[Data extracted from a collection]
*** Block opens ***

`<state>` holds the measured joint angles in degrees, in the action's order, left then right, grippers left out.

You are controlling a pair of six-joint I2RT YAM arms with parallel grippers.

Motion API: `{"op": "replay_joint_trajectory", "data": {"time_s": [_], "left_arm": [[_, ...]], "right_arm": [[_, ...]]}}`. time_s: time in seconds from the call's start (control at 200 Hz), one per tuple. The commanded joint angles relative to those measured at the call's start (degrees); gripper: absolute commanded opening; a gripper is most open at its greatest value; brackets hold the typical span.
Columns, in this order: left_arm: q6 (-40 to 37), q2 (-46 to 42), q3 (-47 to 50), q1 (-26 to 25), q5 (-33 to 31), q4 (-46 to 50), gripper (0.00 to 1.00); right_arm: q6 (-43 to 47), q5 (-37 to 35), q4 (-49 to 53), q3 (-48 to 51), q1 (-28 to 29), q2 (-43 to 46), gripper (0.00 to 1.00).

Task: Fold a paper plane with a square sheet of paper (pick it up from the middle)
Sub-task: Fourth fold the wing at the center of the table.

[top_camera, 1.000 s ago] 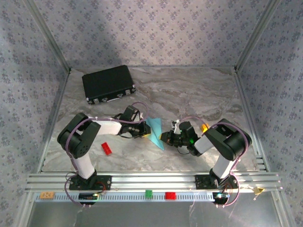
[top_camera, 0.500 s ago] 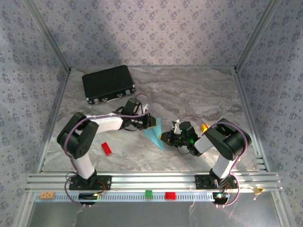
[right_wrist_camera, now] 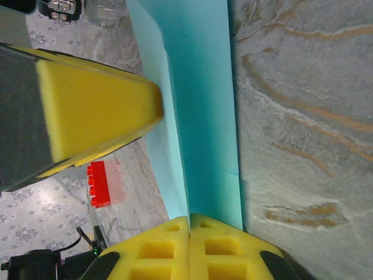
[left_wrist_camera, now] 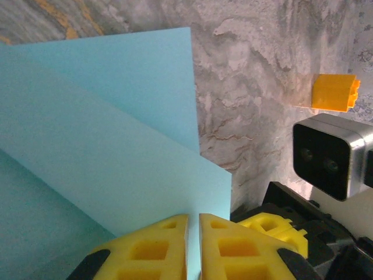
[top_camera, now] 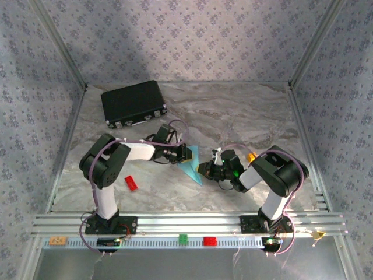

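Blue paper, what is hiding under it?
Marbled table shows past the edge of the blue paper. What lies straight beneath is covered by the sheet, so that cannot be told.

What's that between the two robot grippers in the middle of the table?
A folded light-blue paper, seen clearly in the top view. The left gripper and right gripper are each shut on it from opposite sides.

A robot lab cell: patterned cloth walls [top_camera: 192, 35] enclose a marble-look counter [top_camera: 233, 111] behind an aluminium rail [top_camera: 186, 221].
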<state>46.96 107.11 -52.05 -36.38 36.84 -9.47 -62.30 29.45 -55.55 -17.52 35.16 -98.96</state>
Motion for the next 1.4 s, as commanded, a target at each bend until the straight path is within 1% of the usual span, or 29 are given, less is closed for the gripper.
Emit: {"op": "replay_joint_trajectory", "data": {"time_s": [0.0,0.28,0.874,1.029,1.159,1.279,1.394], "left_arm": [[-0.79,1.3,-1.3,0.37,1.0,-0.89,0.13],[-1.86,2.3,-1.98,0.35,-0.23,0.89,0.12],[-3.5,4.56,-3.48,0.36,-0.63,4.76,0.11],[-4.27,4.69,-3.56,0.39,-0.93,5.87,0.09],[-4.46,4.75,-3.58,0.4,-0.9,6.05,0.09],[-4.45,4.77,-3.47,0.43,-0.98,6.05,0.09],[-4.4,4.86,-3.54,0.43,-0.82,5.94,0.09]], "right_arm": [[-0.25,-2.91,4.57,-0.39,0.0,-2.65,0.04],[-0.43,-2.91,5.01,-0.51,-0.09,-2.93,0.05],[-0.75,-3.0,5.5,-0.64,-0.18,-3.08,0.05],[-0.76,-2.23,6.44,-1.13,-0.15,-1.43,0.11],[1.25,-2.02,11.21,-1.72,0.51,2.18,0.18],[3.21,-1.86,16.24,-2.1,1.55,5.3,0.22],[3.77,-3.1,19.06,-1.2,1.92,7.97,0.23]]}}
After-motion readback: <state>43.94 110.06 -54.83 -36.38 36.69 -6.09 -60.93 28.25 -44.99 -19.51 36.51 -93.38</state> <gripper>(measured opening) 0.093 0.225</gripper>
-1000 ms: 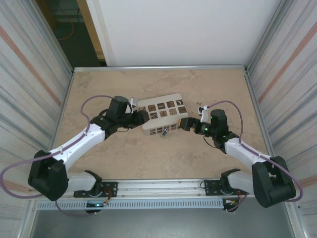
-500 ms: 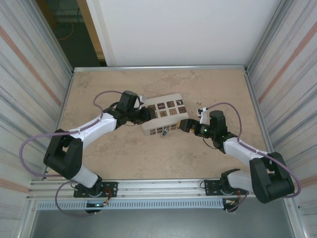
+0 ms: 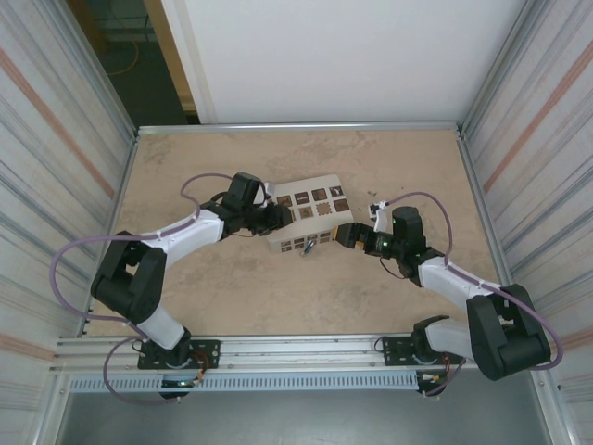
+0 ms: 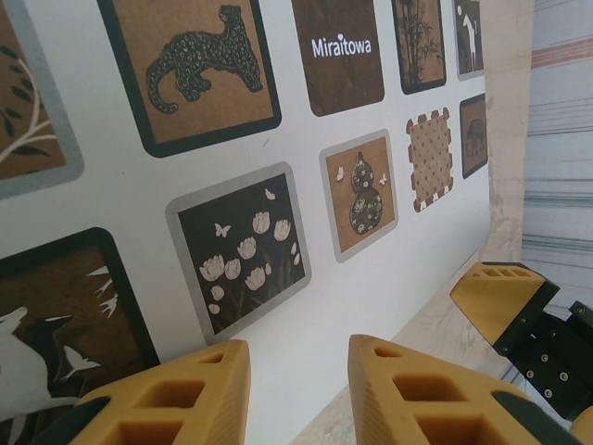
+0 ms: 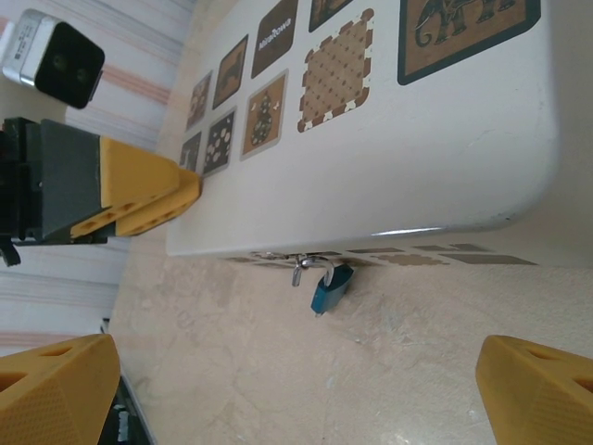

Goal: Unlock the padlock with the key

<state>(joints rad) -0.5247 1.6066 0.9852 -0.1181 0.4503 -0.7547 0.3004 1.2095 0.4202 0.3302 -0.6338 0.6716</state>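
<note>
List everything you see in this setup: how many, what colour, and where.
Box: one, white with brown patterned squares, middle of the table.
Padlock: one, teal with a silver shackle, against the box's near side.
Table: one, beige, under everything.
Rail: one, grey, along the table's near edge.
Cables: two, purple, one looping along each arm.
Left arm: one, white and black, reaching the box's left end; yellow jaws slightly apart.
Right arm: one, white and black, right of the box; yellow jaws wide apart.
</note>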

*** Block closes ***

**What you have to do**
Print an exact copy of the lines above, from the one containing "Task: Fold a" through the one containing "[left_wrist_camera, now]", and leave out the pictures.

**Task output**
Task: Fold a paper plane with a square sheet of paper (pick it up from the middle)
Sub-task: Fourth fold the wing at the center of the table.

[top_camera, 1.000 s ago] 
[top_camera, 0.500 s ago] 
[right_wrist_camera, now] 
[left_wrist_camera, now] 

Nothing else is needed for this exercise.